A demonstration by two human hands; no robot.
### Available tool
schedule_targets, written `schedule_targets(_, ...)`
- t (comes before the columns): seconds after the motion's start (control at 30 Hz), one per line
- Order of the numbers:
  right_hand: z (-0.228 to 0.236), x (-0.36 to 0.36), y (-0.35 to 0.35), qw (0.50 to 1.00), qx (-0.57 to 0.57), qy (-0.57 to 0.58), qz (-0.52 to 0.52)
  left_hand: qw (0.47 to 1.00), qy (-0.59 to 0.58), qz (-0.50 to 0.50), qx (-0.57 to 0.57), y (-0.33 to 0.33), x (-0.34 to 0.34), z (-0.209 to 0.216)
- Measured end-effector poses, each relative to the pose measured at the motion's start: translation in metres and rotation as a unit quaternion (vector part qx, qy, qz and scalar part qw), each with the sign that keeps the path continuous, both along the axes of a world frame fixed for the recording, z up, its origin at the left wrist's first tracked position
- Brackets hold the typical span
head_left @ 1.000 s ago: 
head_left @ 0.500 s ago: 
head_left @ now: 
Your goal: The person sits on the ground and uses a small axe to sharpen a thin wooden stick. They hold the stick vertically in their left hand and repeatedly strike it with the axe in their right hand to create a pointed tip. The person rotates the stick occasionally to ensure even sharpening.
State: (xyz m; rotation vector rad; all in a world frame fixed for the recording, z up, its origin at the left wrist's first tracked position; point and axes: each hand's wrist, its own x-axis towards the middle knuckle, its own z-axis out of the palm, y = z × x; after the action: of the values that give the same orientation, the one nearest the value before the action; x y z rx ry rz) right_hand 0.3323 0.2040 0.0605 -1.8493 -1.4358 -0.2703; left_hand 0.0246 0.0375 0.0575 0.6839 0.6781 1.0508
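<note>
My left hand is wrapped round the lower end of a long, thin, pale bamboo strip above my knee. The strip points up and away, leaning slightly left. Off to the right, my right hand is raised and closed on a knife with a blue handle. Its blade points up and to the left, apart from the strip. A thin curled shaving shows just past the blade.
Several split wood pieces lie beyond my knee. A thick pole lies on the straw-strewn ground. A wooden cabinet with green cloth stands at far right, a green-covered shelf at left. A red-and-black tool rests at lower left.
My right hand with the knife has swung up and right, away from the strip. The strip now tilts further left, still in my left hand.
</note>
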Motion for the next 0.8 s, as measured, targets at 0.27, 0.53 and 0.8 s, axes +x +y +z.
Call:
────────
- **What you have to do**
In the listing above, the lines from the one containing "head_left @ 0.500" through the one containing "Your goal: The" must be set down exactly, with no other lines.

- **Exercise output**
head_left @ 0.500 s ago: 
head_left @ now: 
Your goal: The person sits on the ground and uses a small axe to sharpen a thin wooden stick. They hold the stick vertically in their left hand and repeatedly strike it with the axe in their right hand to create a pointed tip. The person rotates the stick occasionally to ensure even sharpening.

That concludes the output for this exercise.